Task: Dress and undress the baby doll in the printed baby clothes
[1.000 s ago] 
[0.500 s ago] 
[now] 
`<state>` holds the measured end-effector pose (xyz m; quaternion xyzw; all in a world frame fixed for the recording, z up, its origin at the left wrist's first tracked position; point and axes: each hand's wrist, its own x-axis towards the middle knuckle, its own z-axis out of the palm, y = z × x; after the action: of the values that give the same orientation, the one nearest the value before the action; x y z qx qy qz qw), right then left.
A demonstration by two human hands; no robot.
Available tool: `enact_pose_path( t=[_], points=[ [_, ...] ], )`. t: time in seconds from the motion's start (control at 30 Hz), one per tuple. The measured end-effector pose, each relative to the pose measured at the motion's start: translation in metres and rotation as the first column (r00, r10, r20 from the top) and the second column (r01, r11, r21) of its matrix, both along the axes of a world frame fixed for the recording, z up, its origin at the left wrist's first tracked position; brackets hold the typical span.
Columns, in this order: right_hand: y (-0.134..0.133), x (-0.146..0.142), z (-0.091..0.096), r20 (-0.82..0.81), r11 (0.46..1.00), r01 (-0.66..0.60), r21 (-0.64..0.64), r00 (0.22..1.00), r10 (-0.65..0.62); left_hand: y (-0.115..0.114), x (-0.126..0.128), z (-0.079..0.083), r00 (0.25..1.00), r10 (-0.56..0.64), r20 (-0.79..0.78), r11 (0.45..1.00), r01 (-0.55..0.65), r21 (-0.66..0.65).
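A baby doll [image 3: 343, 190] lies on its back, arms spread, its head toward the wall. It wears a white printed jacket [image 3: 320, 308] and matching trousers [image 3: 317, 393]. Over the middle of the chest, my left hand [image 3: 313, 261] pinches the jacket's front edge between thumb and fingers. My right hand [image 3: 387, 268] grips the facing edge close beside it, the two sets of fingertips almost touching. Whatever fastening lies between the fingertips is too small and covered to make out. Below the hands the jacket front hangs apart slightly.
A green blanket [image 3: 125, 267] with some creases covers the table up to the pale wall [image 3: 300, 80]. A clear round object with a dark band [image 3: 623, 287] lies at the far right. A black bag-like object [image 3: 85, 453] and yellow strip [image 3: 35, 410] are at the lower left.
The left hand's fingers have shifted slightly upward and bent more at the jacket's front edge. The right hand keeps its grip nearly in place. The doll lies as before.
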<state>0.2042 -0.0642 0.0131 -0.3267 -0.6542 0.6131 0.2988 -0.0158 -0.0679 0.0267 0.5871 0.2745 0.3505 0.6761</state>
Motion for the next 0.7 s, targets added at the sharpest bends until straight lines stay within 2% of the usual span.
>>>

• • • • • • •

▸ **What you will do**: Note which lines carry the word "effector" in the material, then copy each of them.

▸ **Your response**:
`<state>` holds the measured end-effector pose (xyz m; quaternion xyzw; all in a world frame fixed for the recording, z up, its origin at the left wrist's first tracked position; point and axes: each hand's wrist, its own x-axis towards the middle knuckle, its own z-axis out of the palm, y = z × x; after the action: of the values that give the same orientation, the one nearest the value before the action; x y z qx qy qz qw), right then left.
Available tool: `enact_pose_path( t=[_], points=[ [_, ...] ], )`. t: time in seconds from the motion's start (control at 30 Hz), one per tuple. The measured end-effector pose, each relative to the pose measured at the motion's start: translation in metres and rotation as the first column (r00, r10, r20 from the top) and the second column (r01, r11, r21) of its matrix, both along the axes of a world frame fixed for the recording, z up, its origin at the left wrist's first tracked position; brackets hold the typical span.

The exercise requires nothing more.